The Atlantic has been gradually expanding its use of video over the last two years, relying mostly on curation, but is delving into original content more aggressively of late.
Headed by Kasia Cieplak-Mayr von Baldegg, executive producer of Atlantic Video, the site has launched five original series since this summer.
They’re launching another project Friday: "Ask Washington Anything."
Inspired by reddit’s popular "Ask Me Anything" series, or AMAs, The Atlantic is partnering with the social network to generate questions from the community for Washington insiders to answer on camera. Senator Joe Manchin of West Virginia, Grover Norquist, founder and president of Americans for Tax Reform, and Sam Kass, executive director of "Let’s Move!" are the first to be featured.
Unlike some of von Baldegg’s other series—namely, the editor-led ones like "Economics in Plain English" and "The Users Guide to Energy"—it’s a stripped-down, simplified format: an interviewee, a camera and a sheet of the best questions complied from commenters in their dedicated thread. Each speaker answers 10 questions and goes on for 20 to 30 minutes.
"It’s been an exciting opportunity to make something that feels different than the political conversation as we know it," von Baldegg says. "It’s becoming very clear that a lot of what we see on TV doesn’t really work online; it doesn’t take advantage of the interactivity that’s online and the communities you can engage with online. This experiment is one way to take advantage of the social media space."

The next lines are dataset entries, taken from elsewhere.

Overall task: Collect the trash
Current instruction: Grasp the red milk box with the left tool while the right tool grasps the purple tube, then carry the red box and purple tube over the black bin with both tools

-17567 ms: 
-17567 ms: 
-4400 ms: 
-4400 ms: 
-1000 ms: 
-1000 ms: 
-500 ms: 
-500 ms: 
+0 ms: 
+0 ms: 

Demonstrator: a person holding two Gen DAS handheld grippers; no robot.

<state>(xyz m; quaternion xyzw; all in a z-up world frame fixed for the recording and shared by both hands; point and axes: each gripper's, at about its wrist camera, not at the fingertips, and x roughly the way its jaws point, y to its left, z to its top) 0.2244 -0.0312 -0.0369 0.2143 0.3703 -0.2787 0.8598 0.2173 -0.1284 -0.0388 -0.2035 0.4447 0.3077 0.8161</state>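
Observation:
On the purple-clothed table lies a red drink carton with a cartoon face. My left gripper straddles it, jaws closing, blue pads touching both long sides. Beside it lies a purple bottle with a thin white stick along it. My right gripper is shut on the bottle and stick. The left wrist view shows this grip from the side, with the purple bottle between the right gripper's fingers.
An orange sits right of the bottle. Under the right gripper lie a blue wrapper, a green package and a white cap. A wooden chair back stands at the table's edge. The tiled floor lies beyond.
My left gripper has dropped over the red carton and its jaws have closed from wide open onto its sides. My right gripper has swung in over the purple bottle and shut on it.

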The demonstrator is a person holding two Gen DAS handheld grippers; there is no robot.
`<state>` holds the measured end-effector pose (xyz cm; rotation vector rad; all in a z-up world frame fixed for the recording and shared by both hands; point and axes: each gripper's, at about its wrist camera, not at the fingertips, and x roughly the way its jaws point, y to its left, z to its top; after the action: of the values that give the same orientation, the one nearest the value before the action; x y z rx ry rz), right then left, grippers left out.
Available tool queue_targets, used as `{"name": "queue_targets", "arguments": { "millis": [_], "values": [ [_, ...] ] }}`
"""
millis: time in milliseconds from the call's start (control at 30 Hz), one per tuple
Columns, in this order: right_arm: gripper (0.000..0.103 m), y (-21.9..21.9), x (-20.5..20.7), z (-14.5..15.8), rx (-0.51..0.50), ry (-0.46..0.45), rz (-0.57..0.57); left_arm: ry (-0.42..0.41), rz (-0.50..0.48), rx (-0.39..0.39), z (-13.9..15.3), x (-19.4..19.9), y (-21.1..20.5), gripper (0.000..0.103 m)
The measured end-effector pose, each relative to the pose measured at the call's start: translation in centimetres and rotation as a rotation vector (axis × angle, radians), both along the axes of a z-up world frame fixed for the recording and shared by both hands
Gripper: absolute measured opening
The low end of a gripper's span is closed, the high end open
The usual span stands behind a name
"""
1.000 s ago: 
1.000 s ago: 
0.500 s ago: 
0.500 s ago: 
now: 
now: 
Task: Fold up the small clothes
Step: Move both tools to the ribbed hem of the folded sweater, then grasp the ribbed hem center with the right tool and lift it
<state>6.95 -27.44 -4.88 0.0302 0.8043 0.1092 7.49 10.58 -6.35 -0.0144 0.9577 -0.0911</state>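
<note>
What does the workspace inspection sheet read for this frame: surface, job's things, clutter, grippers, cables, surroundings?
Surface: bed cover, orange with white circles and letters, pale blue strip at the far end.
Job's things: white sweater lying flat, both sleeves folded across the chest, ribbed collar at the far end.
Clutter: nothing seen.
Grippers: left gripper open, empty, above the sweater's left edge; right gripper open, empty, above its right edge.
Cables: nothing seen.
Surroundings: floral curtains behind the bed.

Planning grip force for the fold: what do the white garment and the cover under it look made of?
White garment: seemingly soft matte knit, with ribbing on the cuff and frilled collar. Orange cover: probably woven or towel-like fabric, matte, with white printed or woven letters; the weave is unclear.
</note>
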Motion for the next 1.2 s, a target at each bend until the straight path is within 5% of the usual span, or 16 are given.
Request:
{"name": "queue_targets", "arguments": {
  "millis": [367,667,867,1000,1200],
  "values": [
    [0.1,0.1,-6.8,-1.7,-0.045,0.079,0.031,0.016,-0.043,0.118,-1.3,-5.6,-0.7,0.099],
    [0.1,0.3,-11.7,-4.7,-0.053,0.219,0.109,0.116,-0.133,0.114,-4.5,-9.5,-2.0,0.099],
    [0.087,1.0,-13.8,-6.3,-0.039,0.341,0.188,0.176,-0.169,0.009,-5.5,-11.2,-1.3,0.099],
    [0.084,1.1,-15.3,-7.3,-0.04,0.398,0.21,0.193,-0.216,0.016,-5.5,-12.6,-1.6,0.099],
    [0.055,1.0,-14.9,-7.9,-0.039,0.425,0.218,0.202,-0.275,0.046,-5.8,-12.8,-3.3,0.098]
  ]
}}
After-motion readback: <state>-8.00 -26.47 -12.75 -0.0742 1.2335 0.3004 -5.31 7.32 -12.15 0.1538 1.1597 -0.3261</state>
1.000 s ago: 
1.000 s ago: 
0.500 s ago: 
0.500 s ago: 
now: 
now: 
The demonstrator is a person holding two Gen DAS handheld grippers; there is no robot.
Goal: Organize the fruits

All told, the three threads received more than 300 comments and 600 votes with minimal promotion from either side.
For reddit, who is owned by Condé Nast parent company, Advance Publications, the project was a return to earlier initiatives it had gotten away from, says Erik Martin, the site’s general manager.
"We used to do video AMAs a lot," he says. "In the early days, especially with the political folks, asking them to spend two hours answer text questions on a site they’d never heard of was a pretty big ask. Having them do [30 minutes of video] was easier."
"As the AMA became this sort-of phenomenon we didn’t have to," he continues, "but it was something we always wanted to continue to do."
AMAs—especially political AMAs—exploded in popularity when Barack Obama answeredquestions on the site in the run up to the 2012 presidential election. His session drew more than 5.2 million readers in the first 24 hours.
Both Martin and von Baldegg say they don’t have any immediate plans to extend the series right now, but both were open to continuing the relationship.
"We’re excited to see how it goes, but this is an experiment for everyone involved," von Baldegg says.